_What you will do_
Only one portion of the data is to be written out: from the line bearing "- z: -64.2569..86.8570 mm" through the line bearing "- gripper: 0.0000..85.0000". Write it exactly as it appears.

_Source material_
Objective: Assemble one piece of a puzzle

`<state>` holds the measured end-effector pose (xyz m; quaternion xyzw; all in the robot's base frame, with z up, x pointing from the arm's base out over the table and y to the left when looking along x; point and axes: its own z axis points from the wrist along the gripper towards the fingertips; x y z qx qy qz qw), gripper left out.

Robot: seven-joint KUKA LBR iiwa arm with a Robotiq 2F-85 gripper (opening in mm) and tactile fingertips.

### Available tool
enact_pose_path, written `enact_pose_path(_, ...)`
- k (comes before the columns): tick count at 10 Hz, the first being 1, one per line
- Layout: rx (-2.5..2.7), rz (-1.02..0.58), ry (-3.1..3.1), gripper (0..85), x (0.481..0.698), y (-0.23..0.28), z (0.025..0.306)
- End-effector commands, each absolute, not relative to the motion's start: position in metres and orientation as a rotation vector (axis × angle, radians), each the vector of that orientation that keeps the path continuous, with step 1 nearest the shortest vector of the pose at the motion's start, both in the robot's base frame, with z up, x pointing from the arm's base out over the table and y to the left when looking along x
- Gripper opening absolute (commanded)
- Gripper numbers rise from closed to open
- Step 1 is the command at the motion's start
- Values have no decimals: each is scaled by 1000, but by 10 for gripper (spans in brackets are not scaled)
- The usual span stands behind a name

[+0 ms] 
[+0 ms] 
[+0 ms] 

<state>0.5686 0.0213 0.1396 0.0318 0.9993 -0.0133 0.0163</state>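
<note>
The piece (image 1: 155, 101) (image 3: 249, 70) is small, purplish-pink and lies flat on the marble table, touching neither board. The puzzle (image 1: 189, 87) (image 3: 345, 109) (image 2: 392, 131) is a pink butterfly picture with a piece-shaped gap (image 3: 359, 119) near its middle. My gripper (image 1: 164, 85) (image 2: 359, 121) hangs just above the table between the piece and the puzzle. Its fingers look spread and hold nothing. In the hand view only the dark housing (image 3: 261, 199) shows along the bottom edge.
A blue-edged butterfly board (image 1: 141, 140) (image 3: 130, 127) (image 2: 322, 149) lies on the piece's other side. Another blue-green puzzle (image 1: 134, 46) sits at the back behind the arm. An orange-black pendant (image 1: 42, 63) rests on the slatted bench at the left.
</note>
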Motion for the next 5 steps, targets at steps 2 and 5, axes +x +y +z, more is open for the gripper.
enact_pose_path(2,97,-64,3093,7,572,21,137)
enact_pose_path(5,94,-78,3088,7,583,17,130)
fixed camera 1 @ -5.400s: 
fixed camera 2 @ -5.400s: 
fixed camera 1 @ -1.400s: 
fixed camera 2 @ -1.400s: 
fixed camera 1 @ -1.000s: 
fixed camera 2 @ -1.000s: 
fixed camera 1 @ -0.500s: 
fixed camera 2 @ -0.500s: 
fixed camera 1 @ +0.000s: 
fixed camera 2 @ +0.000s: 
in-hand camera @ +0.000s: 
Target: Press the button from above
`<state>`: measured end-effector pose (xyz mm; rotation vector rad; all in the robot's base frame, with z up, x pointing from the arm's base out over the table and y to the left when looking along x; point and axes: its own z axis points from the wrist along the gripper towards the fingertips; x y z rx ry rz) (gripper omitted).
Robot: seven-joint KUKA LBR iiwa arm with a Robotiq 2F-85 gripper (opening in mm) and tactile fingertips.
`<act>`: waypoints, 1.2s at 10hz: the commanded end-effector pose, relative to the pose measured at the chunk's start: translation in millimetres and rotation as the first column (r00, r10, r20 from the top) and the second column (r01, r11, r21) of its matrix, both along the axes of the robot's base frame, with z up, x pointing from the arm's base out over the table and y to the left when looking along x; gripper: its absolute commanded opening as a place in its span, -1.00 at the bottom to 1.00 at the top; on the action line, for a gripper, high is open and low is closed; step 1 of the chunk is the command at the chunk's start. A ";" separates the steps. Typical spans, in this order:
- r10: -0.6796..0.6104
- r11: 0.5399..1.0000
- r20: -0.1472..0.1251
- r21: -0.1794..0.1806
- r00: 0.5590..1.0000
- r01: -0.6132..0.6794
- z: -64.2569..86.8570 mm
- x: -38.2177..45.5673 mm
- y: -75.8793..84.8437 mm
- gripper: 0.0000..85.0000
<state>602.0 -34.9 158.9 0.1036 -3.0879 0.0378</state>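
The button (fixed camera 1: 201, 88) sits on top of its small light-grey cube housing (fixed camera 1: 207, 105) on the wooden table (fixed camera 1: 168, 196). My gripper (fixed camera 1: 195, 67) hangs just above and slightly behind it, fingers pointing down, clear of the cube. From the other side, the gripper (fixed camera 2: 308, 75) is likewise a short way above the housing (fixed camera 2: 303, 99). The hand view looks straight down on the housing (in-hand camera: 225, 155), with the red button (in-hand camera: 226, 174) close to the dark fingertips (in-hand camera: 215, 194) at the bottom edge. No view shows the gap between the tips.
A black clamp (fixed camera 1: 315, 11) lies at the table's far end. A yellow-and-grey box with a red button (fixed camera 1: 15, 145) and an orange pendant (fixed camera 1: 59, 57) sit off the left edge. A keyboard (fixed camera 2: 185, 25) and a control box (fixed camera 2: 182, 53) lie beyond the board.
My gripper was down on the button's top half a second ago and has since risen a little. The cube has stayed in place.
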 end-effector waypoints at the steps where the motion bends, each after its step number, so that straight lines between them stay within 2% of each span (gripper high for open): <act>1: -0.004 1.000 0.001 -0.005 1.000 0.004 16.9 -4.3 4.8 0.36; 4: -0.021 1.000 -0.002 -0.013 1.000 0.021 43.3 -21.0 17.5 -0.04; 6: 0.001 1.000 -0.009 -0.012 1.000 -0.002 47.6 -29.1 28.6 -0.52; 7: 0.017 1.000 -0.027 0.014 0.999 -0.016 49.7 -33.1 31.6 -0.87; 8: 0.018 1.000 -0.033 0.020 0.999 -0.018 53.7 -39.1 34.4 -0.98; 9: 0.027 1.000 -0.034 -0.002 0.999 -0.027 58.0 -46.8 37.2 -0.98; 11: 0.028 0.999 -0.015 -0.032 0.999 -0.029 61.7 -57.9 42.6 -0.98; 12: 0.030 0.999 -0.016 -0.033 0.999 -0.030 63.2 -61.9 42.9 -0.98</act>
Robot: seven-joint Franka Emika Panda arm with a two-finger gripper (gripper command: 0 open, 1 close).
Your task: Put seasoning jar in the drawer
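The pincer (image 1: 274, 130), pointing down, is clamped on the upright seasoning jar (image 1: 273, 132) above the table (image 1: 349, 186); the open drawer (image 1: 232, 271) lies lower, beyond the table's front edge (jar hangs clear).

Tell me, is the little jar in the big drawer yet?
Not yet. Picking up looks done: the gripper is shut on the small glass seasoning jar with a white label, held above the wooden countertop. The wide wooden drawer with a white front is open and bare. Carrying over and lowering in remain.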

_Solution_
- z: -64.2569..86.8570 mm
- x: -38.2177..45.5673 mm
- y: -75.8793..84.8437 mm
- gripper: 0.0000..85.0000

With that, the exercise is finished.